DIRECTIONS FOR THIS TASK: Exactly reproduce the lines of the listing below from the one containing "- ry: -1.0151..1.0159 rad" through the one containing "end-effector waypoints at". Skip the images.

INFORMATION GIVEN:
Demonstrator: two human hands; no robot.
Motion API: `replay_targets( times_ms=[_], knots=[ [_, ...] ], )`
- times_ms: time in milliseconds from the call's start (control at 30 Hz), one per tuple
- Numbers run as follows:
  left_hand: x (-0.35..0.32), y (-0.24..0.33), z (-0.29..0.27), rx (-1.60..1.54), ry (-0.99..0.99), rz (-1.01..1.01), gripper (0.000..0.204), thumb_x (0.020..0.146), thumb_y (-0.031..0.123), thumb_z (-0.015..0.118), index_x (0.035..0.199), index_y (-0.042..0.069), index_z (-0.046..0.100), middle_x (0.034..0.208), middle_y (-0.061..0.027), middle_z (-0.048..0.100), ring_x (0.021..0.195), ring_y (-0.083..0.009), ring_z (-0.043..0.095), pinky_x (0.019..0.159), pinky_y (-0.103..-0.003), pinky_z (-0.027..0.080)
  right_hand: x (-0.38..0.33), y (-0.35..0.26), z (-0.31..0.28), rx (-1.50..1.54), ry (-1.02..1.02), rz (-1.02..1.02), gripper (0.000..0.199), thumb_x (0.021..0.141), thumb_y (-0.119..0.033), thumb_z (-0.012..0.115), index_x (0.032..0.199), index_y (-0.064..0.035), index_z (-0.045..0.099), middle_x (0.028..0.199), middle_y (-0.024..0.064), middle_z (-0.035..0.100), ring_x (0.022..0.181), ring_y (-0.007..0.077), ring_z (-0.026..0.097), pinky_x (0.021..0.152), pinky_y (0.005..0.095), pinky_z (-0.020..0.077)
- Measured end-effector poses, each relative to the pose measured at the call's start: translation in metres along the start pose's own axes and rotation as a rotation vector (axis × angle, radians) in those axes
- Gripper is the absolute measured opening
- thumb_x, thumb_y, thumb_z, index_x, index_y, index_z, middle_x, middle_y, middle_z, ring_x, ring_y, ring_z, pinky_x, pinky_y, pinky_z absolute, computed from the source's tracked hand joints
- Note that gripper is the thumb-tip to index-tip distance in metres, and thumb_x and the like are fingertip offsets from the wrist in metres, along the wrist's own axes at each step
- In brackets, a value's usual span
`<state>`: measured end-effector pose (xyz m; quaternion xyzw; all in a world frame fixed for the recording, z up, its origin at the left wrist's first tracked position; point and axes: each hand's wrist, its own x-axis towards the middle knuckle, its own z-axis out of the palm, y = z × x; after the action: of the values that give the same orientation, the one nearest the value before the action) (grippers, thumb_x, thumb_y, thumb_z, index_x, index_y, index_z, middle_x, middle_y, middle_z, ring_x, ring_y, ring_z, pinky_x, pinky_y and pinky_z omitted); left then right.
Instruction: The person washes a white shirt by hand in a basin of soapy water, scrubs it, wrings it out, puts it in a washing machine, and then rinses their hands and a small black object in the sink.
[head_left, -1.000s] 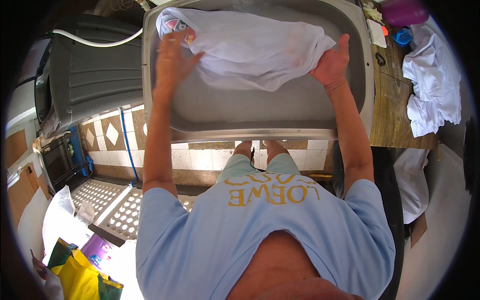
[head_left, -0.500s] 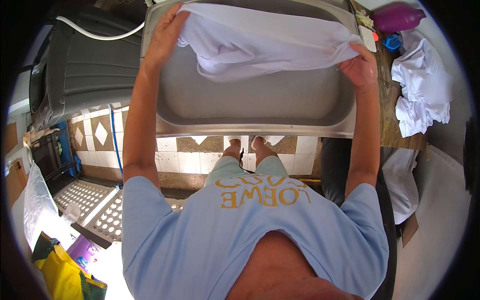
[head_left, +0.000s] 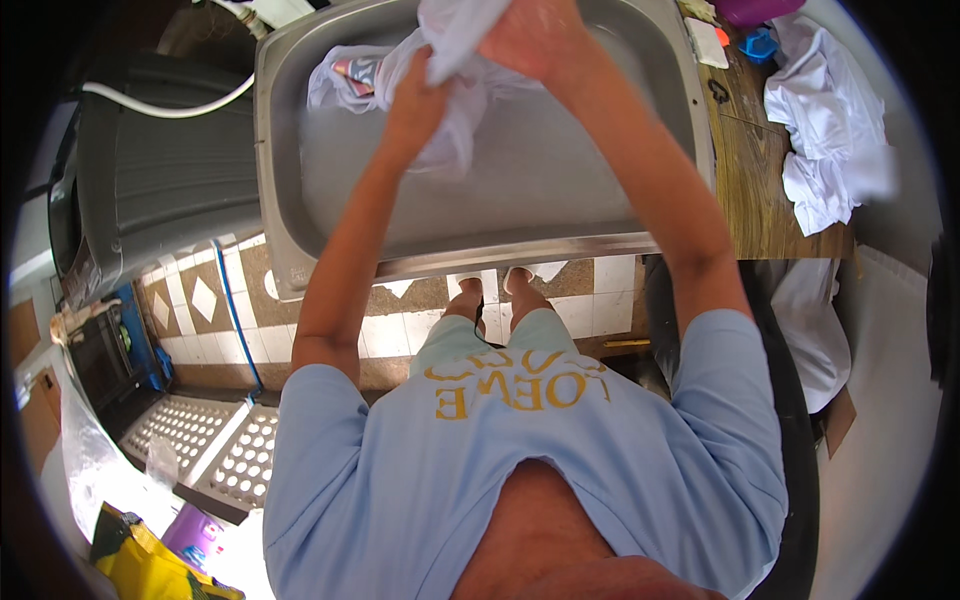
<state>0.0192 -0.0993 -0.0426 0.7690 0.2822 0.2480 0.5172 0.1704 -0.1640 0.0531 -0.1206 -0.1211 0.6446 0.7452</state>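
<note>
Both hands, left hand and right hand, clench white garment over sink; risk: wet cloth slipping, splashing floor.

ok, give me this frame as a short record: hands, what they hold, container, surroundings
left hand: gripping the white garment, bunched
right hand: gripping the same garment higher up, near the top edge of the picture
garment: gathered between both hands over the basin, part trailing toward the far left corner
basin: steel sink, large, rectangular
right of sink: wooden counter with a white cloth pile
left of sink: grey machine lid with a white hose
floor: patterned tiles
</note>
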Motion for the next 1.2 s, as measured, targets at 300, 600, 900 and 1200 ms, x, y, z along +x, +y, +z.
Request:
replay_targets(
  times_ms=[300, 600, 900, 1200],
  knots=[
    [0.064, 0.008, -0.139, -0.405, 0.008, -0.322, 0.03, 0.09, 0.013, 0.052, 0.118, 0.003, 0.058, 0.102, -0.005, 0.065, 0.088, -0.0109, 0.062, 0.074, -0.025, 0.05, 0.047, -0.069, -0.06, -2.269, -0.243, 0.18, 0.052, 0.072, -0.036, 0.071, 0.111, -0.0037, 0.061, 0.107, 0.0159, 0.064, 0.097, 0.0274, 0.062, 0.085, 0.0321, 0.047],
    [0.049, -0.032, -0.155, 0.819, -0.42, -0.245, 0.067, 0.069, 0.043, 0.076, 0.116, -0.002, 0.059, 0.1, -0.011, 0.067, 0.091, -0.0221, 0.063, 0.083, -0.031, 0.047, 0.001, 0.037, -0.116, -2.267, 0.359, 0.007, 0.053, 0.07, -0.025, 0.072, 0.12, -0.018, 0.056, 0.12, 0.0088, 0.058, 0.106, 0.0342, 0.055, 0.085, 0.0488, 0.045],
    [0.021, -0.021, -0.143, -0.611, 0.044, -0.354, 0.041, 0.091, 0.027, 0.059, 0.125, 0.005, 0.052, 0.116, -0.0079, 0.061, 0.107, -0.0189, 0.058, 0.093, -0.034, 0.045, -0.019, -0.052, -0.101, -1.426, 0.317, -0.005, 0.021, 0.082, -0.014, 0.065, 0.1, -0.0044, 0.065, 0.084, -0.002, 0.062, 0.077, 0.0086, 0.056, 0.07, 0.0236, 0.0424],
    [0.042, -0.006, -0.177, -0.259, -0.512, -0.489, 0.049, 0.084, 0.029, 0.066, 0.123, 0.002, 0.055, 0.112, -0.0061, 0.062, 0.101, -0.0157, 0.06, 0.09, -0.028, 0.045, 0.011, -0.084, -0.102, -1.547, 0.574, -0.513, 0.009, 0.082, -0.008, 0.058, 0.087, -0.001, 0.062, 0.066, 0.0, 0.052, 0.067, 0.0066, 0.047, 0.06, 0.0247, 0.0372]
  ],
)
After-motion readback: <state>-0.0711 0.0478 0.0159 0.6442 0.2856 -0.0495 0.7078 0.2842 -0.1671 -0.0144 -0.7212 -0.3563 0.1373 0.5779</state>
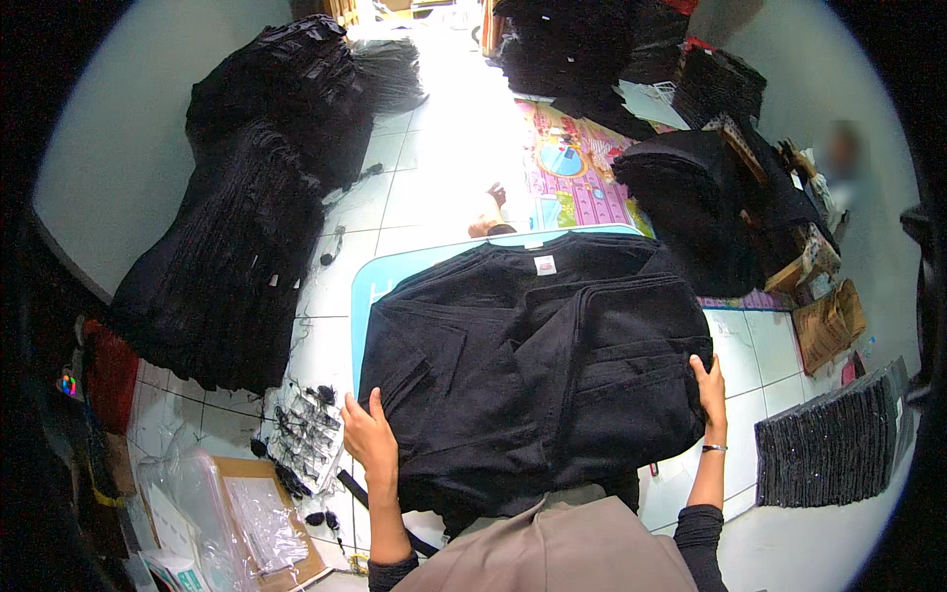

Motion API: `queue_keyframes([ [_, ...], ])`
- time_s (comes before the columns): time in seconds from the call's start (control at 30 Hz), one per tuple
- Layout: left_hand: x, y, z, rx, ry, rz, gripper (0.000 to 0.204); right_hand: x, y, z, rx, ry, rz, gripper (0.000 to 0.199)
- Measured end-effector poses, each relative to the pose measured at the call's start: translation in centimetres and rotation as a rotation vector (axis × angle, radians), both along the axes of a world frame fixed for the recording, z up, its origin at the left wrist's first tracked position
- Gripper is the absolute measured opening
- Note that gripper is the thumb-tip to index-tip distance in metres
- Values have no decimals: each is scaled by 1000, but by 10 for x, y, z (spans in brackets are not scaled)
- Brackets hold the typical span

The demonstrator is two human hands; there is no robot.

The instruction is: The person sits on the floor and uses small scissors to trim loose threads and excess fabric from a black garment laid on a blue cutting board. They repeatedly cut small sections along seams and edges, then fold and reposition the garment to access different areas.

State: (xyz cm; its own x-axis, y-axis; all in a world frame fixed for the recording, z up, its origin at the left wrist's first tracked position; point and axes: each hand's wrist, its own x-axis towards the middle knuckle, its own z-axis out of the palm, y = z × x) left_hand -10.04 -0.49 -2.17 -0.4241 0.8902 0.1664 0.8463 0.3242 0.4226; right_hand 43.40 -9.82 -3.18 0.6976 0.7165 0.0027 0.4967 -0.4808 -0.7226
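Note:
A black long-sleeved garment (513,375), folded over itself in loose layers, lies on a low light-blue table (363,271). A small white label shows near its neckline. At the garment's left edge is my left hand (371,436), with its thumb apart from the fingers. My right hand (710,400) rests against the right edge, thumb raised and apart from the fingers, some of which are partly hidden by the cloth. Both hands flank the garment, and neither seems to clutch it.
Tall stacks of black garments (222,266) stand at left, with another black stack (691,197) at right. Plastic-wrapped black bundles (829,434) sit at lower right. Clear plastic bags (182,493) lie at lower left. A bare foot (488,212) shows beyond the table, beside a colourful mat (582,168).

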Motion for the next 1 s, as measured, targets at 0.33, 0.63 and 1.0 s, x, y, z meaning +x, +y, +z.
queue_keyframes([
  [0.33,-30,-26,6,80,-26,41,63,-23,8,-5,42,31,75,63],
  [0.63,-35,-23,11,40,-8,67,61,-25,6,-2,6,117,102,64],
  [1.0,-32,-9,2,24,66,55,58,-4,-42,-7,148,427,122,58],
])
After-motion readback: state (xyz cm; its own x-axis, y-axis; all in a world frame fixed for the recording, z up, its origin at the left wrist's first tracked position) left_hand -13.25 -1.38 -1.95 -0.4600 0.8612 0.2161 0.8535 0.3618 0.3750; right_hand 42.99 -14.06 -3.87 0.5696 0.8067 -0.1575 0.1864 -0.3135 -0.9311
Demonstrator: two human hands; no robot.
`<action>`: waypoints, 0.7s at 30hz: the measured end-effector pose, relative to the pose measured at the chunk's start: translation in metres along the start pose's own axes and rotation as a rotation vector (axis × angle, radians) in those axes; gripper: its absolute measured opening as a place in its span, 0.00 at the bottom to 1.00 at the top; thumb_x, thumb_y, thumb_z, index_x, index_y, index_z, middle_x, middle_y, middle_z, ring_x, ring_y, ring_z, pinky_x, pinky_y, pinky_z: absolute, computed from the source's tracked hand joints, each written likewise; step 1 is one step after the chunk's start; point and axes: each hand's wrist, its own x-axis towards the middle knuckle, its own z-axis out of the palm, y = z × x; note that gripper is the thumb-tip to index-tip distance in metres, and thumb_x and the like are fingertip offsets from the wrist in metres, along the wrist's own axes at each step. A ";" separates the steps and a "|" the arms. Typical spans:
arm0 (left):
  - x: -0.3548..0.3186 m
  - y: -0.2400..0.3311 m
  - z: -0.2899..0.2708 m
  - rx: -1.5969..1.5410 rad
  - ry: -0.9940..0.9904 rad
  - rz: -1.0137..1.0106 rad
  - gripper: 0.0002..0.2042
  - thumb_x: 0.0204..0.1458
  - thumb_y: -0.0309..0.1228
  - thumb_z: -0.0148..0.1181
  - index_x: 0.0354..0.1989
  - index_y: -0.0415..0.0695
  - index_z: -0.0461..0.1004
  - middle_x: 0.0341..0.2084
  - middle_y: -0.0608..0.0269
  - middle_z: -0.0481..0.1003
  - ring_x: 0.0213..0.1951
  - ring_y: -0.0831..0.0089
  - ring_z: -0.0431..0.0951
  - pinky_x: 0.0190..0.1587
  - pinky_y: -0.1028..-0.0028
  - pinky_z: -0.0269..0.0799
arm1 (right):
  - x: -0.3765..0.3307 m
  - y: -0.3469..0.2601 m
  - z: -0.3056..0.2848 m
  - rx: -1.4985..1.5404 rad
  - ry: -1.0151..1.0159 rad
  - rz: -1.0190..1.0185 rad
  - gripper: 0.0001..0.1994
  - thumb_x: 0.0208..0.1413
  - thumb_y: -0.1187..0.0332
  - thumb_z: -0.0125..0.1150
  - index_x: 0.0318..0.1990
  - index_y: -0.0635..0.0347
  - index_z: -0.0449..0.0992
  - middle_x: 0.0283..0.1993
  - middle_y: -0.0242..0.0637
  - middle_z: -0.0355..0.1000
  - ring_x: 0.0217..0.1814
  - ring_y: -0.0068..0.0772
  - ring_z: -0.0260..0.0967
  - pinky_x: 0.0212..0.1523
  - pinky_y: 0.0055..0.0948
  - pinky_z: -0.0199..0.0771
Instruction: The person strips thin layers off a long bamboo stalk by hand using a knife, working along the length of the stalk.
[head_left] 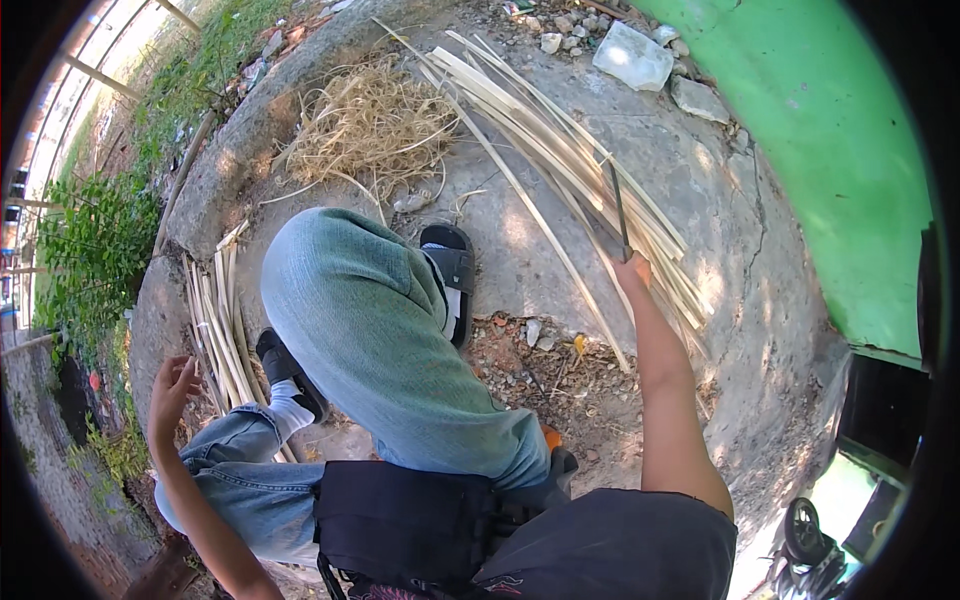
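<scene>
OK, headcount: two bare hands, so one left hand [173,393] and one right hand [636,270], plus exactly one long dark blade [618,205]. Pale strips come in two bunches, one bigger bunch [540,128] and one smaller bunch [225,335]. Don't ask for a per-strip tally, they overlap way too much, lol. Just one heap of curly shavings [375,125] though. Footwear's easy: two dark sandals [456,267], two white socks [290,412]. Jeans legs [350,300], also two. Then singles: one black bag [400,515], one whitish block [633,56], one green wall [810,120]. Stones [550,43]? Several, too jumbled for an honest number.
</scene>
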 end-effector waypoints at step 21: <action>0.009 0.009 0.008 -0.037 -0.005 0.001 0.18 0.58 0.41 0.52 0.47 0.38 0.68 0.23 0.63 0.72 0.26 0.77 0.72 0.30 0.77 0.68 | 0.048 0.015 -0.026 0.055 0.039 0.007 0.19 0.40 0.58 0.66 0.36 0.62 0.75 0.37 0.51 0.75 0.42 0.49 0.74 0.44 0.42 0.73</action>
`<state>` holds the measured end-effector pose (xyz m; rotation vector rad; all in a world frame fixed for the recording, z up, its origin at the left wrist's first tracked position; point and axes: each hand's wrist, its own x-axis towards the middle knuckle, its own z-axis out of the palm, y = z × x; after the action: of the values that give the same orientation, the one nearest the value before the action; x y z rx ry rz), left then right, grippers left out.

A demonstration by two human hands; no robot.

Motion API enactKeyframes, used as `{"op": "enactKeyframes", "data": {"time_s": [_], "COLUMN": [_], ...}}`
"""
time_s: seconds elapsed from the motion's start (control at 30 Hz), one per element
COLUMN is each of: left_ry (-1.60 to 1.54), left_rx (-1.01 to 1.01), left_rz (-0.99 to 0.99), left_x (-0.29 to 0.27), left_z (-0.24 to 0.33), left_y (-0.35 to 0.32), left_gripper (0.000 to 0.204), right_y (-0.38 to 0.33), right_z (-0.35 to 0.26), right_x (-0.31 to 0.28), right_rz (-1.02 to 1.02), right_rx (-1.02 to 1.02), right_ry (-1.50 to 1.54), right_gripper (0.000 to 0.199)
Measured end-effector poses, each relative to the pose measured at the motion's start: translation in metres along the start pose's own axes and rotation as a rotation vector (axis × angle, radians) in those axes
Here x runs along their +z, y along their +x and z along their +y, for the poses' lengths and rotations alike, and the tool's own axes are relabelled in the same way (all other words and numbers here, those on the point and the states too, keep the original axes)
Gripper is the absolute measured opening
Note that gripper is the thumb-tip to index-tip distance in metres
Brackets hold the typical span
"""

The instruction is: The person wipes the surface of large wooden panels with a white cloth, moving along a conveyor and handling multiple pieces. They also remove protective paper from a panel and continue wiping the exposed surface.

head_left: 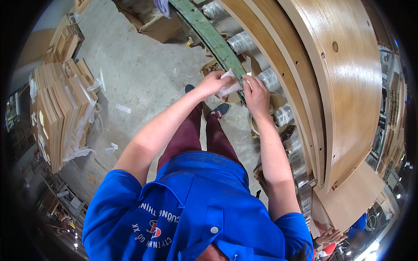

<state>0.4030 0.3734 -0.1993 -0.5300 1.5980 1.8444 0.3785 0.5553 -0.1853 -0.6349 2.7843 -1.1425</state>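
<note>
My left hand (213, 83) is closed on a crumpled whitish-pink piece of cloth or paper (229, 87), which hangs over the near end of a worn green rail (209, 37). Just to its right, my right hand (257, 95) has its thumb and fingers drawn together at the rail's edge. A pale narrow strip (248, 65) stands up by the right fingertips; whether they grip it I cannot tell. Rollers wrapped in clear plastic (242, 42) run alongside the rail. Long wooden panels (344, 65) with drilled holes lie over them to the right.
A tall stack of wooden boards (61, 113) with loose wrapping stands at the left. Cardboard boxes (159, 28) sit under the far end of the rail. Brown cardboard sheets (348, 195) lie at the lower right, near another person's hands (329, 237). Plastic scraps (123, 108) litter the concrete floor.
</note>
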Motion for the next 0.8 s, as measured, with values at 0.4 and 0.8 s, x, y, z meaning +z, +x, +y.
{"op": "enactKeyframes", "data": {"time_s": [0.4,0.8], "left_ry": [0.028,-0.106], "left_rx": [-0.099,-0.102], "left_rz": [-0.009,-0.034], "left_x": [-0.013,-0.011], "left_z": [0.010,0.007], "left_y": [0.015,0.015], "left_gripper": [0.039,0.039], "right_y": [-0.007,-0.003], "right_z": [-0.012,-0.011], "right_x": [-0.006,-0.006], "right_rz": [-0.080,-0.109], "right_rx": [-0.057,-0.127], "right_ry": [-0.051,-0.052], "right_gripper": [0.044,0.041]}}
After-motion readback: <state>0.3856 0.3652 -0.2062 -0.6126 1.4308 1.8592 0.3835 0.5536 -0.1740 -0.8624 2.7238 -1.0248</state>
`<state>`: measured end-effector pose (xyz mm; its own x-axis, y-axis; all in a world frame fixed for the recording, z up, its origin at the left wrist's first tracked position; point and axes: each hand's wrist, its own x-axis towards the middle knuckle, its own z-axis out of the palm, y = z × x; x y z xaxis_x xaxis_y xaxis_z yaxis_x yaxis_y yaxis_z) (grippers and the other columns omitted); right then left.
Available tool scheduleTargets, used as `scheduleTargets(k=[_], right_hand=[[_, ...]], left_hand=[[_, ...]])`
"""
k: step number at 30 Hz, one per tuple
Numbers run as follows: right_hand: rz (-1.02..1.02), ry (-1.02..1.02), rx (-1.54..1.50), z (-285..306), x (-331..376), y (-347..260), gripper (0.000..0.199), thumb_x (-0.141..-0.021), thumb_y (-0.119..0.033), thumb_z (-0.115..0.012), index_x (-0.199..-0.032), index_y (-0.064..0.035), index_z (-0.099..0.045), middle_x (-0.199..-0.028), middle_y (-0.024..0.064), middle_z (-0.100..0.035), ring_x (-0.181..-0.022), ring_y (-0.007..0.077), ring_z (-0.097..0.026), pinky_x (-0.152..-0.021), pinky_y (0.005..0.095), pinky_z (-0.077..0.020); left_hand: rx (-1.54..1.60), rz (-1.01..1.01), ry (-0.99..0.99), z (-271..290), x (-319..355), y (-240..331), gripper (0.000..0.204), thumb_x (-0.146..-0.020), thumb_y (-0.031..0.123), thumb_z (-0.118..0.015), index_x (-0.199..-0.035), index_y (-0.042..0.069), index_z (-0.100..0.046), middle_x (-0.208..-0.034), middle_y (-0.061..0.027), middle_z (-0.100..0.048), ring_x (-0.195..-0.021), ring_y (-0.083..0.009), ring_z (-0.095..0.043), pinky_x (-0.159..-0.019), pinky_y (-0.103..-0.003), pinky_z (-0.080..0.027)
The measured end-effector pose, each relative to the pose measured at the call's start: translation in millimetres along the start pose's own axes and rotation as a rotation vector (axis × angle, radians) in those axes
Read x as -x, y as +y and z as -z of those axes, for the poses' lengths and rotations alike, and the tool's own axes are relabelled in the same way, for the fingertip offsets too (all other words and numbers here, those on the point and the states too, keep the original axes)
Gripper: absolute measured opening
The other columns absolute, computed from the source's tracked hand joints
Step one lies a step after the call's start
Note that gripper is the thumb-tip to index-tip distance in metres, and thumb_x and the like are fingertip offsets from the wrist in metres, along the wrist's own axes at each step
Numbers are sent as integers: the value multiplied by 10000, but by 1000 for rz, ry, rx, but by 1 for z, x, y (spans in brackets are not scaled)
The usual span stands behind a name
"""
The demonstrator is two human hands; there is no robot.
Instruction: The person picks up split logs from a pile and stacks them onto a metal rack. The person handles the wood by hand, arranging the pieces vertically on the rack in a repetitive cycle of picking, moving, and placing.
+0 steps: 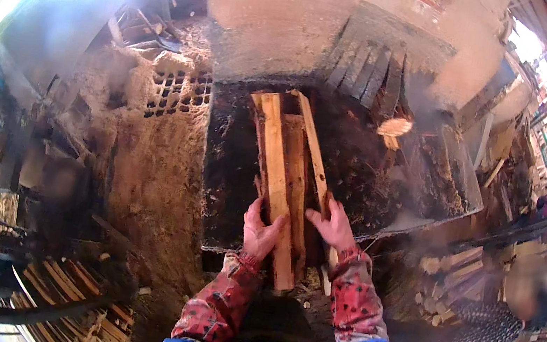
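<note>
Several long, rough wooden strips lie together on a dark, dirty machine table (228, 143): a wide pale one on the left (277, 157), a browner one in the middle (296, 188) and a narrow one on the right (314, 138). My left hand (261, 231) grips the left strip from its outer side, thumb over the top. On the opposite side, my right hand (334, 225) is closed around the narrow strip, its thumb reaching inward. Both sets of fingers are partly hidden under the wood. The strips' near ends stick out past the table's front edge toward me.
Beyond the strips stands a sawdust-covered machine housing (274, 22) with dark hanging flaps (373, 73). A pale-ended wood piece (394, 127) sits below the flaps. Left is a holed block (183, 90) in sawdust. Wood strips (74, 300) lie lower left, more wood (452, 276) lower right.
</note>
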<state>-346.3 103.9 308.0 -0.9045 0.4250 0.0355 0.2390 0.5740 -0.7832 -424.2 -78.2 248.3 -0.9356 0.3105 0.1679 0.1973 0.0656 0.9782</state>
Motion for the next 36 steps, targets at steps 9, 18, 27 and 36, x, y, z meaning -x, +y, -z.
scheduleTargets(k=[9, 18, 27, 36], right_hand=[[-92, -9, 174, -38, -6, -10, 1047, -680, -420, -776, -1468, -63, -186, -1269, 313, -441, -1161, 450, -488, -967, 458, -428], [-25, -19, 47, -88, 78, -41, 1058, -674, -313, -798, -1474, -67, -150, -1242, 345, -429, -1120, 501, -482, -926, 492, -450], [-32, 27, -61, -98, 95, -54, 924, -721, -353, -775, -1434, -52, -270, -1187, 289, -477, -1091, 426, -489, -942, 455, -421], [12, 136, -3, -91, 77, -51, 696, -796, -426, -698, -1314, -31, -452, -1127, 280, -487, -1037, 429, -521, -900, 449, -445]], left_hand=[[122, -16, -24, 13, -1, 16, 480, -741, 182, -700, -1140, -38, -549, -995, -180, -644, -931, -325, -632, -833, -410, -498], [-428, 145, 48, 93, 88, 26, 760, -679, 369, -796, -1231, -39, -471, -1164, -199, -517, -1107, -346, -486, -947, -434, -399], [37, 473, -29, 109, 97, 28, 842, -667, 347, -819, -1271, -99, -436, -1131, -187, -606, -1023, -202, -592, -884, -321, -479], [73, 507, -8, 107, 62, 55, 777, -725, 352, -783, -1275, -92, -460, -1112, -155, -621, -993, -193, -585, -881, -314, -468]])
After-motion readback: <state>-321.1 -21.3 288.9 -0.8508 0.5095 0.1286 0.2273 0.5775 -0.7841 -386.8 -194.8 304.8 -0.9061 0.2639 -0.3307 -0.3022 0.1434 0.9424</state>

RESPONSE FOR THIS EXERCISE:
  - ry: -1.0151..1.0159 rad
  - rz: -1.0190..1.0185 rad
  - gripper: 0.0001..0.1994
  - thumb_x: 0.0208..0.1413
  - thumb_y: -0.1187..0.0332
  - thumb_z: -0.0125..0.1150
  - index_x: 0.0318..0.1990
  - index_y: -0.0635..0.0347
  - index_z: -0.0449..0.0992
  - middle_x: 0.0283..0.1993
  - middle_y: -0.0242..0.0637
  - middle_z: -0.0355..0.1000
  - ring_x: 0.0217..0.1814
  - ring_y: -0.0068..0.0772
  - ring_z: -0.0260..0.0967
  - pinky_x: 0.0212..0.1523
  - pinky_y: 0.0055..0.0948
  - pinky_z: -0.0199..0.0771
Instruction: The person strips thin layers off a long bamboo stalk by hand using a knife, working along the length of the stalk.
[head_left] 
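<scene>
OK, headcount: two bare hands, so one left hand [173,393] and one right hand [636,270], plus exactly one long dark blade [618,205]. Pale strips come in two bunches, one bigger bunch [540,128] and one smaller bunch [225,335]. Don't ask for a per-strip tally, they overlap way too much, lol. Just one heap of curly shavings [375,125] though. Footwear's easy: two dark sandals [456,267], two white socks [290,412]. Jeans legs [350,300], also two. Then singles: one black bag [400,515], one whitish block [633,56], one green wall [810,120]. Stones [550,43]? Several, too jumbled for an honest number.
</scene>
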 end-effector waypoints at step 21: <action>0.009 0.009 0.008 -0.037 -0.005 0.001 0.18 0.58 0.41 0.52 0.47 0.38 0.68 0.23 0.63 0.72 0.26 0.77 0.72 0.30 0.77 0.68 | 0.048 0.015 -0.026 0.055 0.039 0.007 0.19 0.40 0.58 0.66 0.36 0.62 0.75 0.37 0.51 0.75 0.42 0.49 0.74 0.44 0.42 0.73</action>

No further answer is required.